# [Aim of the exercise]
Print the lines below exactly, beginning with the one that contains "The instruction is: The" and stopping after the last line.

# [Information provided]
·····

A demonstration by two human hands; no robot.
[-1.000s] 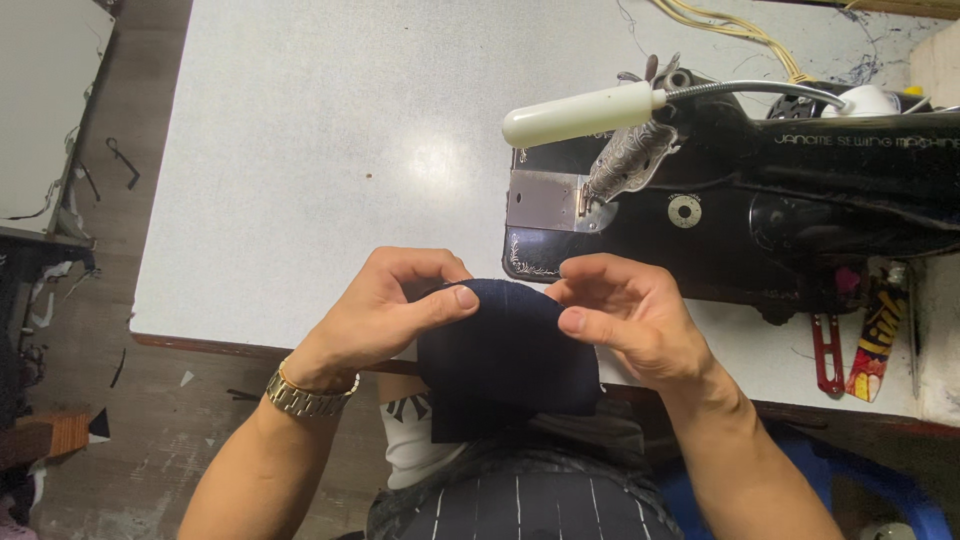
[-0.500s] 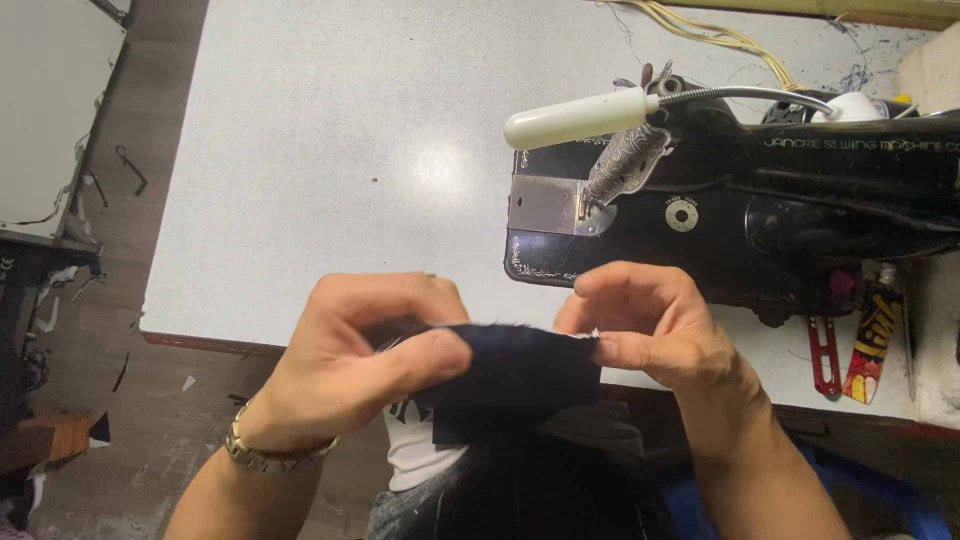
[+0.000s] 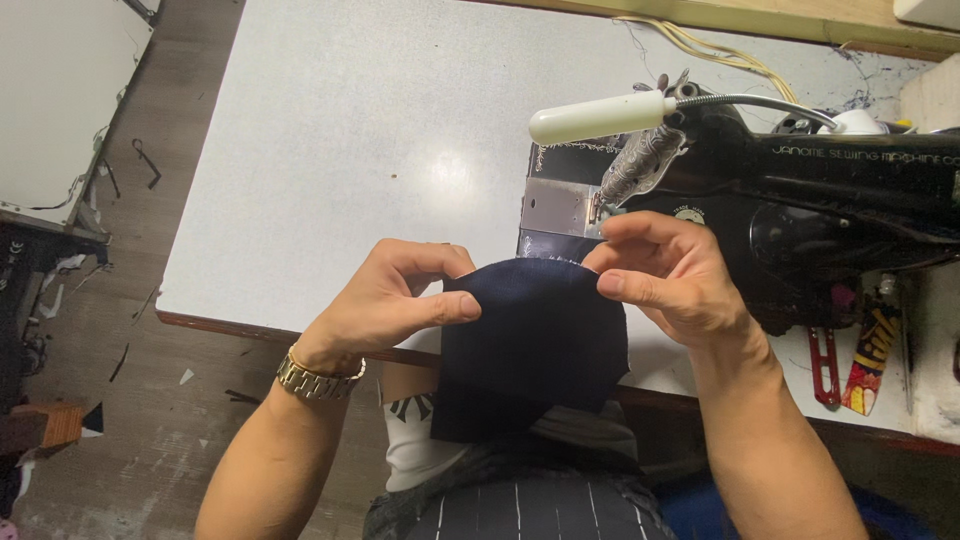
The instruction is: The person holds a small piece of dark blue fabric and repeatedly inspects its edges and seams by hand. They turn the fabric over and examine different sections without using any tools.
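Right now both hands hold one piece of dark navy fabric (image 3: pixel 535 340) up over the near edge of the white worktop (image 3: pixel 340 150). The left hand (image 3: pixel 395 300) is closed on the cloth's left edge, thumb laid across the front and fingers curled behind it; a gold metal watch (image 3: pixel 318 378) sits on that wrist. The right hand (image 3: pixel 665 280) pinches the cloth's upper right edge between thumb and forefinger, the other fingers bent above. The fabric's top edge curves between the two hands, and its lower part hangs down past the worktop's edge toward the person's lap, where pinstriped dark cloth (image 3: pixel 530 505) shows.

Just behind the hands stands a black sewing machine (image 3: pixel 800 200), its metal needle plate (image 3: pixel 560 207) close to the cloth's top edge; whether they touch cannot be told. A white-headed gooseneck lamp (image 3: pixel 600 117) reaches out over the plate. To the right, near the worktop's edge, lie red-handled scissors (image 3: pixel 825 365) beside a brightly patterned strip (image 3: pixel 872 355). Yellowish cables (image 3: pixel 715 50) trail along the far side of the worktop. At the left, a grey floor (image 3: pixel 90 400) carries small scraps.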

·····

# [Answer for this exercise]
The instruction is: The person holds a small piece of dark blue fabric and repeatedly inspects its edges and seams by hand. They turn the fabric over and examine different sections without using any tools.
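Right now both hands hold one piece of dark navy fabric (image 3: pixel 535 340) up over the near edge of the white worktop (image 3: pixel 340 150). The left hand (image 3: pixel 395 300) is closed on the cloth's left edge, thumb laid across the front and fingers curled behind it; a gold metal watch (image 3: pixel 318 378) sits on that wrist. The right hand (image 3: pixel 665 280) pinches the cloth's upper right edge between thumb and forefinger, the other fingers bent above. The fabric's top edge curves between the two hands, and its lower part hangs down past the worktop's edge toward the person's lap, where pinstriped dark cloth (image 3: pixel 530 505) shows.

Just behind the hands stands a black sewing machine (image 3: pixel 800 200), its metal needle plate (image 3: pixel 560 207) close to the cloth's top edge; whether they touch cannot be told. A white-headed gooseneck lamp (image 3: pixel 600 117) reaches out over the plate. To the right, near the worktop's edge, lie red-handled scissors (image 3: pixel 825 365) beside a brightly patterned strip (image 3: pixel 872 355). Yellowish cables (image 3: pixel 715 50) trail along the far side of the worktop. At the left, a grey floor (image 3: pixel 90 400) carries small scraps.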

With this, there is nothing more to the exercise.